I dont see discussion about slow hardware i/o in reading earlier comments, so if you could add that info to this bug, it would be helpful.

Component: Release Engineering: Automation (General) → XPCShell Harness

Product: mozilla.org → Testing

QA Contact: catlee

Version: other → unspecified

(not currently active) Ted Mielczarek

Comment 17

•

12 years ago

Sorry, I made that comment and failed to actually look up where that discussion had taken place. Most of it is in bug 675363, which was spun off from bug 617503.

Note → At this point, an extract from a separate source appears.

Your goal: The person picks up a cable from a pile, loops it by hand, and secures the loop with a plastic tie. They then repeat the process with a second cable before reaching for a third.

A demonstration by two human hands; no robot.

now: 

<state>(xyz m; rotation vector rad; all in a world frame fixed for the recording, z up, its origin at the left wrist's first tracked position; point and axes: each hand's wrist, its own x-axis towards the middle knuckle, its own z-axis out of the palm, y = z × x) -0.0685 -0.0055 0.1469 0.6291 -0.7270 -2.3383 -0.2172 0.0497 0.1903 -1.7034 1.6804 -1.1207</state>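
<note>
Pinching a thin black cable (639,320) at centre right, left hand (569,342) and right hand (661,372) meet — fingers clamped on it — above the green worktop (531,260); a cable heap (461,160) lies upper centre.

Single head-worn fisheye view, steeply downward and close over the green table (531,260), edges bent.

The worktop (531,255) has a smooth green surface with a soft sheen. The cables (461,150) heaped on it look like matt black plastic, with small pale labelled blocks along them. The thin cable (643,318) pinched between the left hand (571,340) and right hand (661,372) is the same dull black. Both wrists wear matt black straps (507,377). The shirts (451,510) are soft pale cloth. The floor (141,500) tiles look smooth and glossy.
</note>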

Geoff Brown [:gbrown] (pto Apr 11-18)

Comment 18

•

6 years ago

Mass closing bugs with no activity in 2+ years. If this bug is important to you, please re-open.

Status: NEW → RESOLVED

Closed: 6 years ago

Resolution: --- → WONTFIX

Phil Ringnalda (:philor)

Comment 19

•

6 years ago

My, how things change when you ignore a bug for five years. Current times on debug are more like an hour on Mac, 40 minutes on Windows, and 150 minutes across ten chunks on Linux64.